The museum run is the backbone: the National Gallery Singapore (from S$25) holds the world's largest public collection of modern Southeast Asian art, and the ArtScience Museum, the Asian Civilisations Museum, the Peranakan Museum and the National Museum of Singapore are all within a short walk of City Hall MRT.
The Cloud Forest and Flower Dome at Gardens by the Bay are fully enclosed and climate-controlled, which makes them the single best haze-day destination in the city: the Cloud Forest holds 22°C at around 70% humidity, filtered, with a 35-metre indoor waterfall.
The S.E.A. Aquarium and Universal Studios Singapore on Sentosa cover a family day. And hawker centres, roofed and open-sided, work in any weather at all.
#Budget & Costs
Singapore is consistently one of Asia's more expensive cities, and the dry season contains both the year's best value (March, May) and its single most expensive week (the October F1 weekend).
- Budget: hostel dorm S$25–45/night, hawker meals, MRT everywhere.
Around S$60–95/day.
- Mid-range: 3-star or good 4-star hotel S$150–250/night, a mix of hawker and casual restaurants.
Around S$120–190/day.
- Comfortable: 4-star or 5-star hotel, proper restaurant meals, paid attractions.
Around S$250–420/day.
- Luxury: Marina Bay Sands, Raffles, The Fullerton or Capella, with fine dining.
S$700–1,500+/day, and multiples of that across the F1 weekend.
Reference costs: hawker meal S$5–10.
Casual restaurant S$15–30.
Mid-range restaurant S$40–80.
MRT single ride S$1.28–2.57 (card fare).
Taxi from Changi to downtown S$25–45.
Marina Bay Sands SkyPark S$32.
Gardens by the Bay conservatories S$32.
Universal Studios Singapore S$83.
A beer in a bar S$12–18.
A Singapore Sling at the Raffles Long Bar S$39.
Restaurants add 10% service and 9% GST to the bill.
#Safety & Health
Singapore is among the safest cities in the world.
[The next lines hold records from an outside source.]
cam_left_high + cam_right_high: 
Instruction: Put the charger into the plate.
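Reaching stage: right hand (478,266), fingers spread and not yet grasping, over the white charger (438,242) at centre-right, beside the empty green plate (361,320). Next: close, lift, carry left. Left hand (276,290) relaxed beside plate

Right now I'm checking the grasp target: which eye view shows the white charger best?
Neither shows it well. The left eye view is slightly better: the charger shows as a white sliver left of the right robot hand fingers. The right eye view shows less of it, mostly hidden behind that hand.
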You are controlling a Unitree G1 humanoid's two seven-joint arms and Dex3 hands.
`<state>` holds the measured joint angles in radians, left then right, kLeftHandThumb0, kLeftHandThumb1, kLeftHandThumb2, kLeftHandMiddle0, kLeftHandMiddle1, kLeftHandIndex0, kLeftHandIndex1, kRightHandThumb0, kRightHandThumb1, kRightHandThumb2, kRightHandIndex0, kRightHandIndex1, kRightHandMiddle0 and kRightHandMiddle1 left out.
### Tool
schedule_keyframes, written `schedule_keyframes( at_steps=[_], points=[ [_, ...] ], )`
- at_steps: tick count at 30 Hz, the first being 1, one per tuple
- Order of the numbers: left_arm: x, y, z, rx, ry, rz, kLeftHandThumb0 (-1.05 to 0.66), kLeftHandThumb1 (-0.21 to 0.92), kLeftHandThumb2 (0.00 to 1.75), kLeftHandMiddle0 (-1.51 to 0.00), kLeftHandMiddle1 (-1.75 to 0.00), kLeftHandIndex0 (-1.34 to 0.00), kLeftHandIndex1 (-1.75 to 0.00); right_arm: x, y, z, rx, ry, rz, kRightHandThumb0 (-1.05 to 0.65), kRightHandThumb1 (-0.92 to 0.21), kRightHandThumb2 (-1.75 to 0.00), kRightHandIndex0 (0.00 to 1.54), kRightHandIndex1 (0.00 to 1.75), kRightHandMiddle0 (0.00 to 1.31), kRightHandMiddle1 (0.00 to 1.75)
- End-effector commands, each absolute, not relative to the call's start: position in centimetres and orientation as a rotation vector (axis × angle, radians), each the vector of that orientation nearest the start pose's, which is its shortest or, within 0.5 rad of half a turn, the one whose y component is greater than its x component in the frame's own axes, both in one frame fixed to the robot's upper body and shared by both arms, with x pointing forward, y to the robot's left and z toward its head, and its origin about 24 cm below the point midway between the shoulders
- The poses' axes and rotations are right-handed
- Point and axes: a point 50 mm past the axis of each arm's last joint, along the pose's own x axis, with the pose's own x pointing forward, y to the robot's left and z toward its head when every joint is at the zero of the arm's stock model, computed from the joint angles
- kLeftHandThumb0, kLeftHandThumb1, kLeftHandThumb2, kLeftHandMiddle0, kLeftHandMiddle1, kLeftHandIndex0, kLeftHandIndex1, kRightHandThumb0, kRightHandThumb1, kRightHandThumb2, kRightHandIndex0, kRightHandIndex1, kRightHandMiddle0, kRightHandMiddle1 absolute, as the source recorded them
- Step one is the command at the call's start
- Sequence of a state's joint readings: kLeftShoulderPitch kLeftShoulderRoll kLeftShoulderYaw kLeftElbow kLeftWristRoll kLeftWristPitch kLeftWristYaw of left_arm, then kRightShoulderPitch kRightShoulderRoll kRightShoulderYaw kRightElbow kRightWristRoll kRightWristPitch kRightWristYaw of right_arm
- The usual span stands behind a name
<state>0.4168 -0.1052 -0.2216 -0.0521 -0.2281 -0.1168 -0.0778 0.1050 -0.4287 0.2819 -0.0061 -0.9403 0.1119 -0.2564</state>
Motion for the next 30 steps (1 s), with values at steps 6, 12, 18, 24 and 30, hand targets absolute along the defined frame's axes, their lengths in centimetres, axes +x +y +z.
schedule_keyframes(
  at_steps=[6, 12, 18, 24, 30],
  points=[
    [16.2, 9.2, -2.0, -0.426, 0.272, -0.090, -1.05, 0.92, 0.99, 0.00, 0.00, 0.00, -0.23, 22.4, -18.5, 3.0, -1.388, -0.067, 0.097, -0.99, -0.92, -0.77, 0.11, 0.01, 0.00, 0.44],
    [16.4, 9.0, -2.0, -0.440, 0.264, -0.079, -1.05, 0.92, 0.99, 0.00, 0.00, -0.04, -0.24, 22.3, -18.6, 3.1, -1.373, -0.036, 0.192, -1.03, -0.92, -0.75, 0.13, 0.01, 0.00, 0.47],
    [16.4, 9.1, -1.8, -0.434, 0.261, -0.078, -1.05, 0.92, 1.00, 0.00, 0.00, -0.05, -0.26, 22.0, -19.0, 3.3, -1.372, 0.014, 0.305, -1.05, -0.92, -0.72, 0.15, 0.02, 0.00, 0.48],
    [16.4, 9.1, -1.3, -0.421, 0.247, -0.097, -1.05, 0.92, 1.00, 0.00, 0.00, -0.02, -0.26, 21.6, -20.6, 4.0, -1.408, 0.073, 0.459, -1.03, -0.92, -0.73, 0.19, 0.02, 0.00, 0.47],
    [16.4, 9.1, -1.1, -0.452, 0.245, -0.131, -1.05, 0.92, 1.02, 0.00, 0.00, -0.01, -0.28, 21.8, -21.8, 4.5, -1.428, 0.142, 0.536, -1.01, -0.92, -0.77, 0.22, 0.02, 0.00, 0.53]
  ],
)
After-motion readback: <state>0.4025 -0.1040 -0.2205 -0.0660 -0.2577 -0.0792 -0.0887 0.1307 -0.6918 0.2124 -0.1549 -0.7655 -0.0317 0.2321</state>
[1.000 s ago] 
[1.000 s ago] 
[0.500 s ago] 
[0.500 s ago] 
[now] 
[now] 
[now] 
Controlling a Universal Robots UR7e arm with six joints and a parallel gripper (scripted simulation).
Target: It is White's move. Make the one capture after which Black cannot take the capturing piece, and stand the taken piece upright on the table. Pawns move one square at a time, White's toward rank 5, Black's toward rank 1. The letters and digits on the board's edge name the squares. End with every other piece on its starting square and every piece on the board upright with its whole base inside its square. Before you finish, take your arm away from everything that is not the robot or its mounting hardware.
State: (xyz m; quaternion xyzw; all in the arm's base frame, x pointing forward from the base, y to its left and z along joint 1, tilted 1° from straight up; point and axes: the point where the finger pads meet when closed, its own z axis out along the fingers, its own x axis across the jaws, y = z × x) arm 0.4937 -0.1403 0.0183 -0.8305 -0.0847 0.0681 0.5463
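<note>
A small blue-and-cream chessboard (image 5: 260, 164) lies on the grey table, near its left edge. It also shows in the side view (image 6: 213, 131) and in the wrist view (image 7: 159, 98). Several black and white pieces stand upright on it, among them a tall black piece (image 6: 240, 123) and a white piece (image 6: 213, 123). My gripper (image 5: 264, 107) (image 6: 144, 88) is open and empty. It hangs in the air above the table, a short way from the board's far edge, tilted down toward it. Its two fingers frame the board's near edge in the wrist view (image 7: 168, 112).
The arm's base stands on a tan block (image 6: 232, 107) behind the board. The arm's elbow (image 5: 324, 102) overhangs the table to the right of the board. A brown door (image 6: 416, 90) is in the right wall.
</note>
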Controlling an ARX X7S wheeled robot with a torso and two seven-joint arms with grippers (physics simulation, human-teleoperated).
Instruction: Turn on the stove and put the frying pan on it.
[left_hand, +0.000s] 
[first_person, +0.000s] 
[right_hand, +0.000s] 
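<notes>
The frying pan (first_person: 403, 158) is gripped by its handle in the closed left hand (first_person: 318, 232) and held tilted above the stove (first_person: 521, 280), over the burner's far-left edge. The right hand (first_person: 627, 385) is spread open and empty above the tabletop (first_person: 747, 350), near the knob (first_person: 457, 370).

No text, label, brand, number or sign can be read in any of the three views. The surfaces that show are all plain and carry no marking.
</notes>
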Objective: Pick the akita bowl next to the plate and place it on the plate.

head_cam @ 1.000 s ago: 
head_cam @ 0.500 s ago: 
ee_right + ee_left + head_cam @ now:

Violent crime is rare and pickpocketing is uncommon even in the busiest tourist districts. The genuine risks here are environmental and legal, not criminal.
Heat is the leading cause of a ruined day. Heat exhaustion and dehydration are entirely routine among visitors who treat a Singaporean afternoon like a European one. Drink far more water than feels necessary, and use the midday hours indoors.
Haze is the defining 2026 risk. With the SIIA's Red Alert outlook for the second half of the year, check the PSI at haze.gov.sg daily during a June-to-October trip.
Above 100, sensitive groups (children, older travellers, anyone with asthma or a heart condition) should cut back outdoor activity.
Above 200, everyone should, and an N95 mask is worth wearing outside. Surgical and cloth masks do essentially nothing against fine particulates.
Dengue is a year-round concern and the mosquito is a daytime biter. Use repellent, and check the NEA dengue cluster map if staying outside the centre.
Vaping penalties rose to as much as S$10,000 on 1 May 2026, and etomidate-laced pods are now handled under drug law, with possession carrying the possibility of a long custodial sentence and caning. These rules apply to tourists exactly as they apply to residents.
Drug laws are among the harshest anywhere; trafficking carries a mandatory death penalty.
Tap water is safe and excellent. Healthcare is world class and expensive, so travel insurance is strongly recommended.
Emergency numbers: 999 (police), 995 (ambulance and fire).
#What's Changed for 2026/2027 Travellers
- The F1 Singapore Grand Prix has moved to October. The 2026 race runs 9 to 11 October, not in September. A large amount of published advice still has this wrong, and it is an expensive thing to get wrong.
- The Singapore Food Festival has moved to September. It used to be a July event.
- The Great Singapore Sale no longer exists in its centralised June-to-August form; it ended after 2022.
- The SIIA has issued a Red Alert haze outlook for the second half of 2026, on the back of a forecast El Niño and positive Indian Ocean Dipole. Peak risk is August to September.
- Public transport fares rose on 27 December 2025. Adult card fares now run S$1.28 to about S$2.57.
- Vape penalties rose on 1 May 2026 to as much as S$10,000, with Kpods handled under drug law.
- National Day 2026 falls on Sunday 9 August, Singapore's 61st, with the parade back at the National Stadium.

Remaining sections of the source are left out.